I've updated the database dump on Amazon S3 following Michael's suggestion. I 
will rerun the tests as soon as Michael has finished his investigation.


Best,

  Frank


Am Donnerstag, 11. Juni 2015 17:01:20 UTC+2 schrieb Frank Celler:
>
> It worked perfectly. 
>
> Am Donnerstag, 11. Juni 2015 15:36:30 UTC+2 schrieb Michael Hunger:
>>
>> you forgot --id-type integer
>>
>> the script actually takes care of it
>>
>> Am 11.06.2015 um 14:55 schrieb Michael Hunger <
>> [email protected]>:
>>
>> I used both 2.2.2 and 2.3-M02 and 2.3-SNAPSHOT for the import.
>>
>> I can also provide you with the freshly imported databases. Let me know.
>>
>> Michael
>>
>> Am 11.06.2015 um 14:45 schrieb Frank Celler <[email protected]>:
>>
>> Hi Michael,
>>
>> thanks a lot for the import script. I'm currently trying to generate a 
>> new database dump (with Neo4J 2.2.2 Community).
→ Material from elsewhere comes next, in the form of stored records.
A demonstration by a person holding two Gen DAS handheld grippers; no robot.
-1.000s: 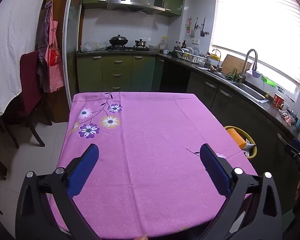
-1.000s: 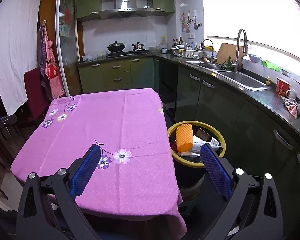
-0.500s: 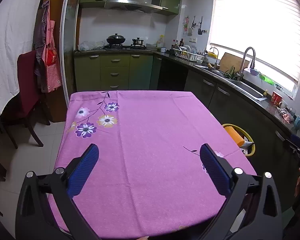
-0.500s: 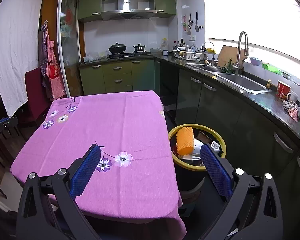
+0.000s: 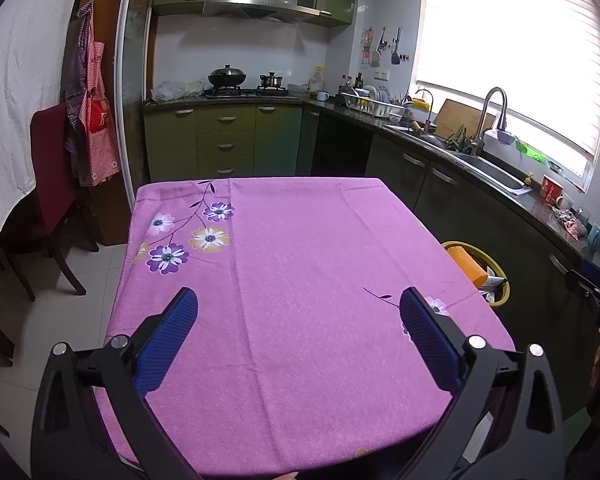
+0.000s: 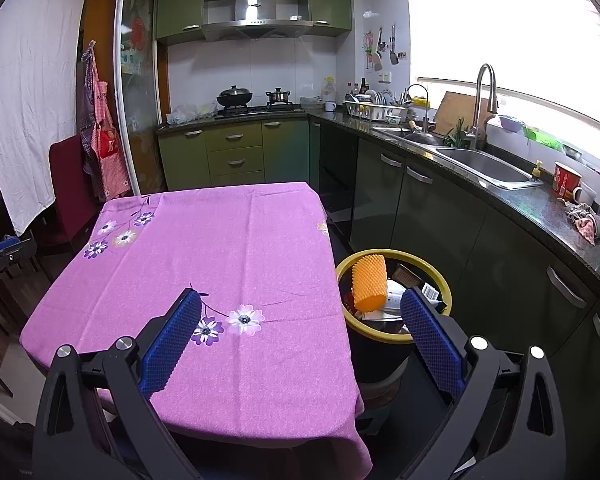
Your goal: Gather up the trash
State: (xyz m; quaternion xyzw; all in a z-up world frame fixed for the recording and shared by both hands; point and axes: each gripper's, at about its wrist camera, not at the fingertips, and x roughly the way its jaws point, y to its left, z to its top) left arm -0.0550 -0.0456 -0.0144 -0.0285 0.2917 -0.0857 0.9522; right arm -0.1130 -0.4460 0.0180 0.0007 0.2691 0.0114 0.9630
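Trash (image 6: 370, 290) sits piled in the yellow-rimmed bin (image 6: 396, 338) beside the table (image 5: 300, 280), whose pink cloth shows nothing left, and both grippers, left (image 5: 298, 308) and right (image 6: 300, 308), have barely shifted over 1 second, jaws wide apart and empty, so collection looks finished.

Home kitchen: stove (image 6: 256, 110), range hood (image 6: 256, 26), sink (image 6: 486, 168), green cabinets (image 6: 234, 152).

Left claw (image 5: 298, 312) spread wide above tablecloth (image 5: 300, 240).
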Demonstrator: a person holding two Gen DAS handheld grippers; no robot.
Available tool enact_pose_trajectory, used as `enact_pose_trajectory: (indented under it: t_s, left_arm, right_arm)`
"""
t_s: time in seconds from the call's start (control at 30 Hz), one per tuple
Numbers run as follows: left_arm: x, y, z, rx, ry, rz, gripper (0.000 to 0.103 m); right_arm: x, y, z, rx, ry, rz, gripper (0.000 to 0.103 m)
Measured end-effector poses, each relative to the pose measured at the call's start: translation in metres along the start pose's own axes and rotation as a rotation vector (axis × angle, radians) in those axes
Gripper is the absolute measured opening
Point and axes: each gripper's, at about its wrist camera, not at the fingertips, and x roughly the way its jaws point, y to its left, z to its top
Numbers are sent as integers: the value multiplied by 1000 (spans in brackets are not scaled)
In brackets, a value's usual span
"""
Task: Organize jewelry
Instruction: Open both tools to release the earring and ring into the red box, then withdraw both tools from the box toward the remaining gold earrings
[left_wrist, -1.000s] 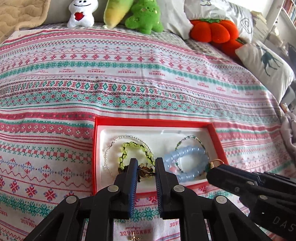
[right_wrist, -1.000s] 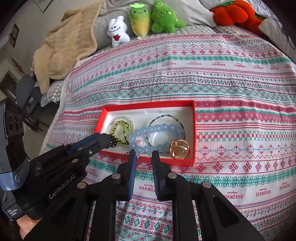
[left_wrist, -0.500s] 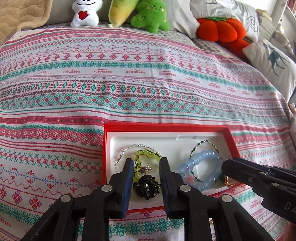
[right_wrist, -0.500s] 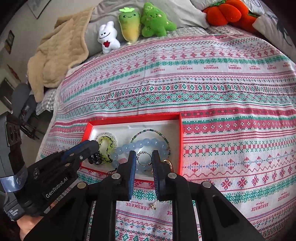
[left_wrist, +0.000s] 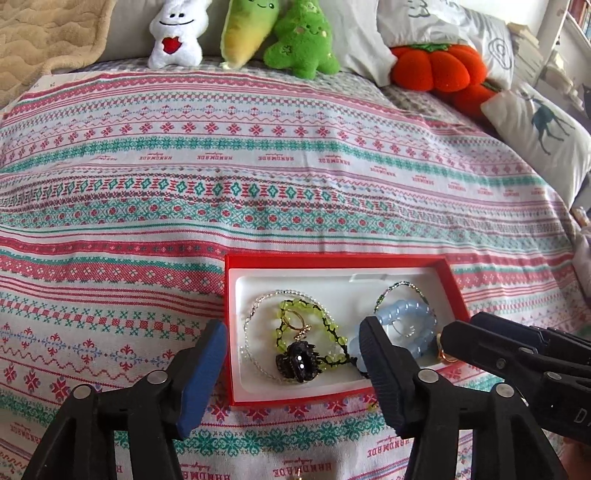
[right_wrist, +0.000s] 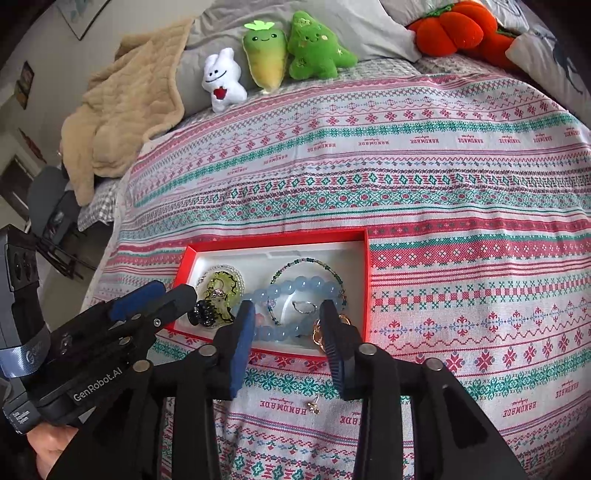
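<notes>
We see our left claw (left_wrist: 291, 365) wide open, holding nothing, with the black flower ring (left_wrist: 297, 363) lying between its tips in the red box (left_wrist: 332, 261). Our right claw (right_wrist: 286, 325) is open too, above the blue bead bracelet (right_wrist: 295, 291).

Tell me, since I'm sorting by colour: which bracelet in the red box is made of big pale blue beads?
The chunky blue bead bracelet on the box's right side. The yellow-green bead bracelet on the left has small beads on black cord.
</notes>
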Motion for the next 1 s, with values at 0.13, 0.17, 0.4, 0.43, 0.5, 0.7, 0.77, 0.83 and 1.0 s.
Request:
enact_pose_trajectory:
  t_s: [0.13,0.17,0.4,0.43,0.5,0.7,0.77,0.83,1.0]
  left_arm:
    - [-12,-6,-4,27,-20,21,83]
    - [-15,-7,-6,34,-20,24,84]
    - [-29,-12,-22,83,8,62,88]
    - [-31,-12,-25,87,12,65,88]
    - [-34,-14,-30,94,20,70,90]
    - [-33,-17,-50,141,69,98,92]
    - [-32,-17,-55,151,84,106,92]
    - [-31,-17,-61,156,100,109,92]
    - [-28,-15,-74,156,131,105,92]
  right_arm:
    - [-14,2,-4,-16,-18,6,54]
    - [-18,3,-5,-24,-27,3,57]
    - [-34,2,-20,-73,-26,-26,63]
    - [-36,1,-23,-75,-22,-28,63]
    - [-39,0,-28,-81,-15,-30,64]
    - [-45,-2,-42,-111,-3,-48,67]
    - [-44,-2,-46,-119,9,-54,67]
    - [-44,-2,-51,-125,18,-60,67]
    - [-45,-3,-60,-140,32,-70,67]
But I get the following 
>> error:
>>
>> $ bash -x ./import.sh 
>> ...
>> + rm -rf pokec.db
>> + ./bin/neo4j-import --into pokec.db --id-type --delimiter TAB --quote Ö 
>> --nodes:PROFILES 
>> profiles_header.txt,soc-pokec-profiles_no_null_sorted.txt.gz 
>> --relationships:RELATION 
>> relationships_header.txt,soc-pokec-relationships.txt.gz
>> Exception in thread "main" java.lang.NullPointerException
>>     at org.neo4j.tooling.ImportTool$6.apply(ImportTool.java:575)
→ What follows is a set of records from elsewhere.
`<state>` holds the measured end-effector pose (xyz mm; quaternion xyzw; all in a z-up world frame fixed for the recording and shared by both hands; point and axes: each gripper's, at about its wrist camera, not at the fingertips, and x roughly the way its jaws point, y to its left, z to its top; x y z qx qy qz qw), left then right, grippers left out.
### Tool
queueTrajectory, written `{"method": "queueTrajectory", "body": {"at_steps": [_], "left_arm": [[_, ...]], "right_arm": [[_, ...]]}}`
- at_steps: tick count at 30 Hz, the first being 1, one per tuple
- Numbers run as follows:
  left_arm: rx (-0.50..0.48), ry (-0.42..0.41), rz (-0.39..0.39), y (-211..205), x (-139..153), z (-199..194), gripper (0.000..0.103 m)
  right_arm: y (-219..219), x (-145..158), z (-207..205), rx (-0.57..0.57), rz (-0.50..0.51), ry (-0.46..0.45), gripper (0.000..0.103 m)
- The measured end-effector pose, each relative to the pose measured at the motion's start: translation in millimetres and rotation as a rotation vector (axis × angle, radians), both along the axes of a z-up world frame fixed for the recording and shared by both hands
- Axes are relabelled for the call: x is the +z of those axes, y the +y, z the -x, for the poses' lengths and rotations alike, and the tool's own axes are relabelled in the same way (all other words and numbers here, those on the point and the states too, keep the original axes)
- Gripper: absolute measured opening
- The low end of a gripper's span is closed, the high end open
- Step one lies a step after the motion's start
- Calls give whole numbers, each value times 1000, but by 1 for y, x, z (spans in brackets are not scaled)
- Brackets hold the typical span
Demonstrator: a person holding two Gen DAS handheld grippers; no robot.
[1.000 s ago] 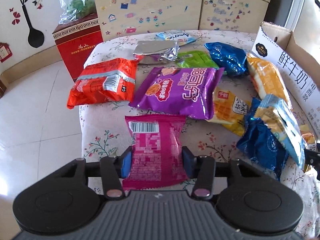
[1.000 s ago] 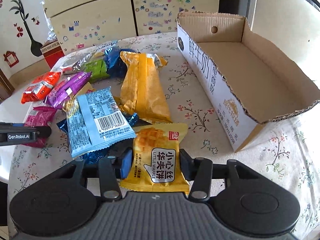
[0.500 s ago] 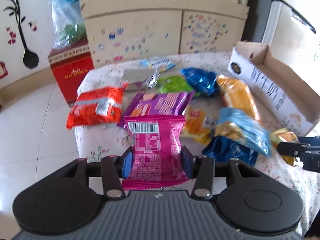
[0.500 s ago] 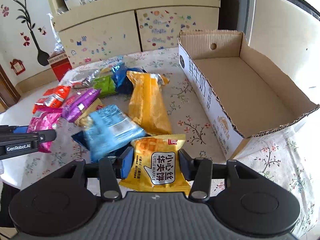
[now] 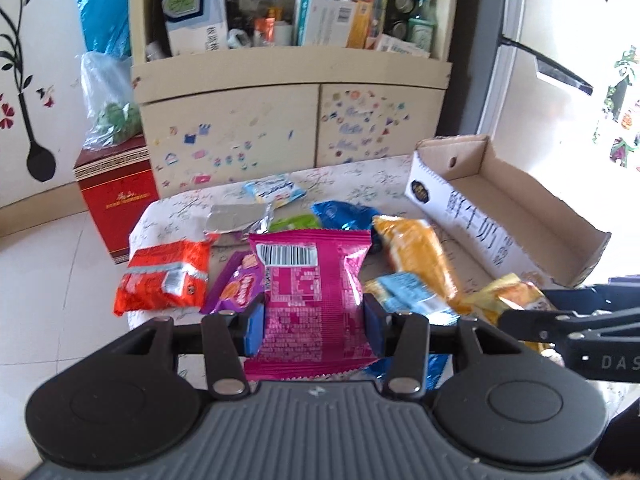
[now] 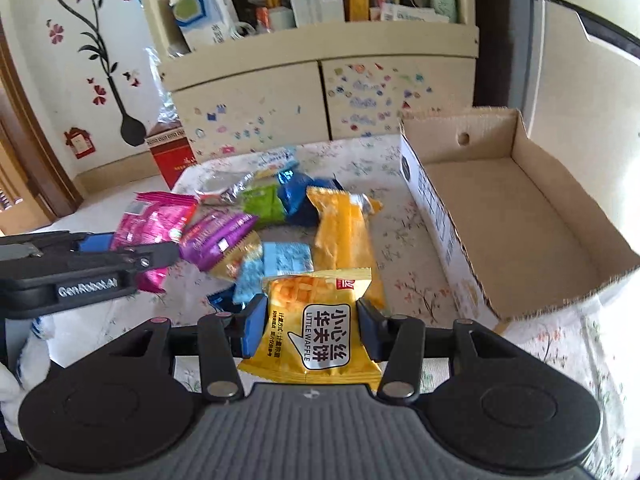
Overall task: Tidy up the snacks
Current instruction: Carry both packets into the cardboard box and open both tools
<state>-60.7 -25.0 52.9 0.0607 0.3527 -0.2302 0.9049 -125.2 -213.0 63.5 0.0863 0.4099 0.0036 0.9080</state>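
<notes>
Cardboard box (image 6: 516, 216) sits empty; left gripper (image 5: 313, 322) clamps a pink packet (image 5: 310, 280), right gripper (image 6: 311, 326) clamps a yellow waffle packet (image 6: 316, 320).

Left gripper (image 5: 313, 318) pitched downward, both blue pads (image 5: 254, 330) pressed flat against the sides of a pink packet (image 5: 310, 280) standing up between the fingers. Right gripper (image 6: 312, 328) likewise angled down, pads (image 6: 256, 330) clamped on a yellow waffle packet (image 6: 318, 326) between the fingers, its top above the fingertips. Side by side, close together.
</notes>
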Motion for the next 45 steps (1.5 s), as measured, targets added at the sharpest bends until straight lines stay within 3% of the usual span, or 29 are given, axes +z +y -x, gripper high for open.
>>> {"method": "queueTrajectory", "body": {"at_steps": [11,24,36,45], "left_arm": [[-102,-74,-28,-40,20,-10,48],[-193,-110,26,-105,38,-32,48],[-291,-64,86,-183,33,-46,48],[-349,26,132,-238,5,-61,49]], "right_arm": [[-19,23,-22,31,63,-54,55],[-99,35,-33,-171,90,-129,55],[-157,31,-34,-383,2,-99,55],[-184,27,-34,-503,-31,-87,57]]}}
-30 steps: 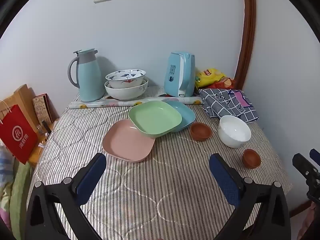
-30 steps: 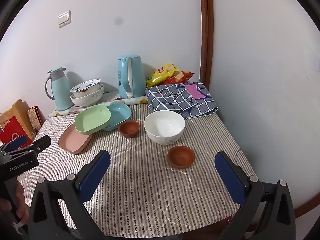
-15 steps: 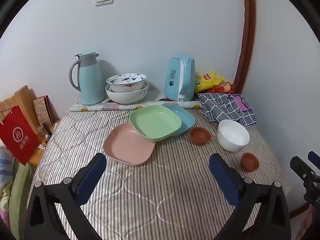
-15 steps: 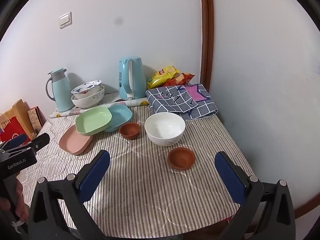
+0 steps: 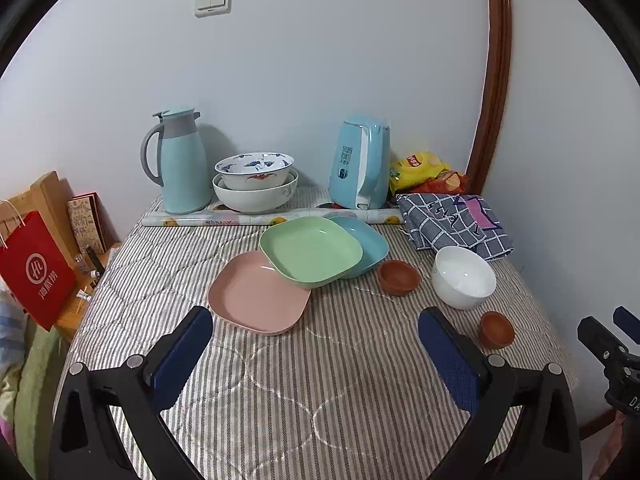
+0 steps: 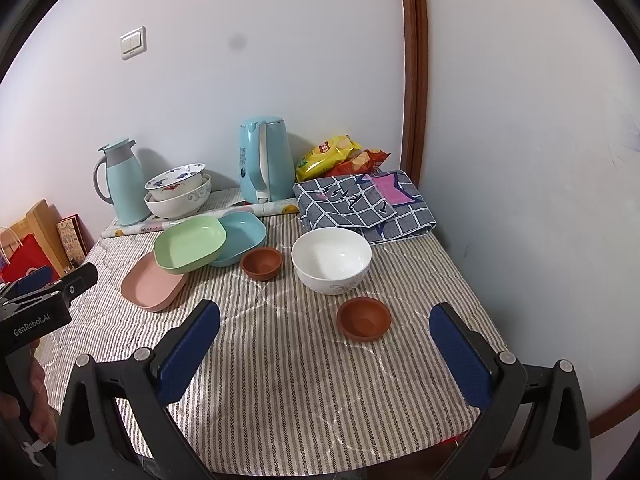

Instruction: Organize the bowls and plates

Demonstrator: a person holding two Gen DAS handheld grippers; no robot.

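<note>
Both grippers were held wide open and empty above the near table edge. In the right wrist view, the near brown bowl [image 6: 363,317] lay just ahead between the right gripper [image 6: 324,354] fingers, nearer than to the left gripper [image 5: 316,354], which faced the pink plate [image 5: 259,293] at frame centre. Against the earlier frames, the dishes were seen slightly farther off, both grippers having been drawn back.

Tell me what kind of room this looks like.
Probably a home, a corner used for tea and meals: a cloth-covered table against the wall, with a kettle, a flask and snack bags.
</note>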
>>     at org.neo4j.tooling.ImportTool$6.apply(ImportTool.java:571)
>>     at org.neo4j.helpers.Args.interpretOption(Args.java:490)
>>     at org.neo4j.tooling.ImportTool.main(ImportTool.java:282)
>>     at org.neo4j.tooling.ImportTool.main(ImportTool.java:244)
>>
>> My java is
>>
>> java version "1.8.0_45"
>> Java(TM) SE Runtime Environment (build 1.8.0_45-b14)
>> Java HotSpot(TM) 64-Bit Server VM (build 25.45-b02, mixed mode)
>>
>> Do I need 2.3 for the import?
>>
>> Thanks
>>   Frank
>>
>> Am Donnerstag, 11. Juni 2015 13:40:55 UTC+2 schrieb Michael Hunger:
>>>
>>> I created an import script which I added to my repository.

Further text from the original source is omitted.